On that front, Lindsey has been a panelist in several videos and webinars for Patient Power^® and UCHealth University of Colorado Hospital. She’s also served as chair and moderator of roundtable discussions hosted by JADPRO (Journal of the Advanced Practitioner in Oncology) and currently serves as its MPN Updates editor.

Dr. Carole Miller has a passion for cancer research and for community service, and she’s made profound contributions to both over her long career.

As director of the award-winning Cancer Institute at St. Agnes Hospital in Baltimore, Maryland, Dr. Miller has grown their community-based research program over the past 15 years to include more than 30 ongoing clinical trials, particularly around blood cancers. Many of these trials have led to important breakthroughs and provide hope to many MPN patients faced with advancing disease and dwindling options. Patients from the area and across the country seek her care and expertise. Dr. Miller is particularly proud of her early work at Johns Hopkins University on a revolutionary drug that is now widely used to treat chronic myelogenous leukemia (CML). That work also shed light on the molecular changes that lead to malignancy and laid the foundation for targeted therapies that are a primary focus of current MPN research.
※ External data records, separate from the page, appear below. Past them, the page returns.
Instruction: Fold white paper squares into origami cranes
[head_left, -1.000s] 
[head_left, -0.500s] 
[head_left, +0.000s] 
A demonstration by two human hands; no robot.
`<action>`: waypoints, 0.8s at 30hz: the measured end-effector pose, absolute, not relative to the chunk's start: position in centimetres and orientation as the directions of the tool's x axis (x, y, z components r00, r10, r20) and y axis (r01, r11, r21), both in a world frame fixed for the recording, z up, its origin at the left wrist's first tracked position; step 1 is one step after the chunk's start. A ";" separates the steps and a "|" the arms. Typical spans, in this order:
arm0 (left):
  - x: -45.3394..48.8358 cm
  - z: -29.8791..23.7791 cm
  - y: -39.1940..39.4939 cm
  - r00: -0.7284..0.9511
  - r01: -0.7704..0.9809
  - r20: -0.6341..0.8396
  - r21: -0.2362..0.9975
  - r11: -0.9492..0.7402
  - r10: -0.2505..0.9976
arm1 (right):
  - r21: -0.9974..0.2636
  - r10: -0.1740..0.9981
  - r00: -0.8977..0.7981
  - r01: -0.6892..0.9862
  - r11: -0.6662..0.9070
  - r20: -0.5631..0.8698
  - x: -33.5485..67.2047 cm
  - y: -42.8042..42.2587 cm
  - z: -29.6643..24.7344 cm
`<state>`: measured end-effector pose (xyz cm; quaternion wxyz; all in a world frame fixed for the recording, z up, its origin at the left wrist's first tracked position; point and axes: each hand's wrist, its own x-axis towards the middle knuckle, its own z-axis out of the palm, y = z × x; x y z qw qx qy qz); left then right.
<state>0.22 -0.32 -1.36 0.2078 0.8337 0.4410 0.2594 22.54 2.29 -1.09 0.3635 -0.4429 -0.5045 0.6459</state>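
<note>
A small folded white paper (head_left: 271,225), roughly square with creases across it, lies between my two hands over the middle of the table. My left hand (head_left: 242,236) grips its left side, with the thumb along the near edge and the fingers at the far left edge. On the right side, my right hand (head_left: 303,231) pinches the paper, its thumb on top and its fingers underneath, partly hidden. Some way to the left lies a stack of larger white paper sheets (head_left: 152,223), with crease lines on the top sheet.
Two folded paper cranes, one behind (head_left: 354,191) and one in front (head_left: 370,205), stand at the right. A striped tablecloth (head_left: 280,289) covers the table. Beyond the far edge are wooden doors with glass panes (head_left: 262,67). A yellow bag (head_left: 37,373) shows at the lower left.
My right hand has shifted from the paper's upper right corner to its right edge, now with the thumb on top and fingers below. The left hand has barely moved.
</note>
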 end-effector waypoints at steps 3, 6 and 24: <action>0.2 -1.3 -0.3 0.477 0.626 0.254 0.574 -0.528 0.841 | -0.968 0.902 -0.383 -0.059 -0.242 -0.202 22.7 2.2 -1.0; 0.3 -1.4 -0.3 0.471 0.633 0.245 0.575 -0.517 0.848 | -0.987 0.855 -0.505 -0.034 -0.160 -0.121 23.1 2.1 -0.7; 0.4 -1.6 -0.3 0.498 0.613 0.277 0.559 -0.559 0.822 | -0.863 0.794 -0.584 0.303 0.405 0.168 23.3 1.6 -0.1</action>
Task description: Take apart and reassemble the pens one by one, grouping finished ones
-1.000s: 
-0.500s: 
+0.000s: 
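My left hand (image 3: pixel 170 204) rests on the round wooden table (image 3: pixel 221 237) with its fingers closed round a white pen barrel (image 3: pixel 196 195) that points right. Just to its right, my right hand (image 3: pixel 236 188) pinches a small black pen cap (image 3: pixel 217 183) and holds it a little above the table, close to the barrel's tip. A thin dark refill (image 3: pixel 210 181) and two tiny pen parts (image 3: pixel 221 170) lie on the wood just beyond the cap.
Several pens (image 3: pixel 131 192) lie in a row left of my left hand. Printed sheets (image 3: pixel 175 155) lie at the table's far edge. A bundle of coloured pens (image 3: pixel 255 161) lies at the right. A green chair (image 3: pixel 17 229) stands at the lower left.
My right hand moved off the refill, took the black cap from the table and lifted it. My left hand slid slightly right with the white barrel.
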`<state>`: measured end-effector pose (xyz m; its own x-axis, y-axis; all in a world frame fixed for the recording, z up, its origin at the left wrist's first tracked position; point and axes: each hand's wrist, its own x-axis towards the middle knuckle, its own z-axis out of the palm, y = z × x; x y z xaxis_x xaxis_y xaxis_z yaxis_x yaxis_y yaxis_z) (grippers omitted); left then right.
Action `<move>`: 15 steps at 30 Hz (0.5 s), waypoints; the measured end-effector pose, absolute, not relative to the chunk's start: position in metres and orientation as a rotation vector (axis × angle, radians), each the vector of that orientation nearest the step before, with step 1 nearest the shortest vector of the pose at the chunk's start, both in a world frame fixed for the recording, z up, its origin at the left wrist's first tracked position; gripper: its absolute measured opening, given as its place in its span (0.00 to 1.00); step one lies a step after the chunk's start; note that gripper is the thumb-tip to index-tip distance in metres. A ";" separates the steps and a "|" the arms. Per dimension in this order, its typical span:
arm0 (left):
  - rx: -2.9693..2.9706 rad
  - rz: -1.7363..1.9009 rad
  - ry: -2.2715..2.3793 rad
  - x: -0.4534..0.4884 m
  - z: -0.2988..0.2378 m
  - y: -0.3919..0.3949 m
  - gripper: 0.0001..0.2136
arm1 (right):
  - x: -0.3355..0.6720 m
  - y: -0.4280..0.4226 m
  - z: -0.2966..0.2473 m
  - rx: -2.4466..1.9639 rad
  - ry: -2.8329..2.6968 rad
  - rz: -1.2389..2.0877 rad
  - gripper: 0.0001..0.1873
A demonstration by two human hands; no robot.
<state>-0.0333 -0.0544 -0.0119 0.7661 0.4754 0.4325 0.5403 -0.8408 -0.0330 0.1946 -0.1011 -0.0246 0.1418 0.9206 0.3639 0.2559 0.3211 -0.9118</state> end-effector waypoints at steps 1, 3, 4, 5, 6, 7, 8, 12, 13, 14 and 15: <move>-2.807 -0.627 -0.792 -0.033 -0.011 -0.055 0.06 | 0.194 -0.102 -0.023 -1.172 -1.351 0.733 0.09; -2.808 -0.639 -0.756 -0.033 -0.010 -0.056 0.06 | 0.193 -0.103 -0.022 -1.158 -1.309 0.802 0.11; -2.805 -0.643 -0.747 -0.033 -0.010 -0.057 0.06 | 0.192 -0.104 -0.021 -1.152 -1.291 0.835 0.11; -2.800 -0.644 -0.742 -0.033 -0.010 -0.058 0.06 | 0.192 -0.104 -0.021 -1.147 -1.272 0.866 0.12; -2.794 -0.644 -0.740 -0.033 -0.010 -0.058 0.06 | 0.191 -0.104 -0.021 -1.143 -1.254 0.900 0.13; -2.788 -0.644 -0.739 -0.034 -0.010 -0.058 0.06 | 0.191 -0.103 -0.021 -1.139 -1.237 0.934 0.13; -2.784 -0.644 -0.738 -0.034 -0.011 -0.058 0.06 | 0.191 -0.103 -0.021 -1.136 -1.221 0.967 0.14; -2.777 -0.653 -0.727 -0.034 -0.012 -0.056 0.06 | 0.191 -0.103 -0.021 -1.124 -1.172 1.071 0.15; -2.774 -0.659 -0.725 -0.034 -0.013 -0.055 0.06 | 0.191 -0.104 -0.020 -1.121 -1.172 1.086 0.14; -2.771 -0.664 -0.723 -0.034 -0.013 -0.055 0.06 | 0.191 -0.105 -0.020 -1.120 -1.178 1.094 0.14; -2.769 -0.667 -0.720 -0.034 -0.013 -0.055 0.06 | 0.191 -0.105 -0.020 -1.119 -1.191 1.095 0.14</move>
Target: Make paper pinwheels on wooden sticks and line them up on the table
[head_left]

Dr. Miller is a nationally known expert on blood cancers, as well as a renowned community health advocate. She founded the Baltimore Blood Club, which brings together community and academic physicians to discuss clinical trials, difficult patient cases, and new treatment options with the broader goal of elevating patient care. She’s also worked with the American Society of Hematology, the Association of Community Cancer Centers, the Leukemia and Lymphoma Society, and other organizations to educate community physicians and patients about MPNs and other blood cancers and to raise awareness about them.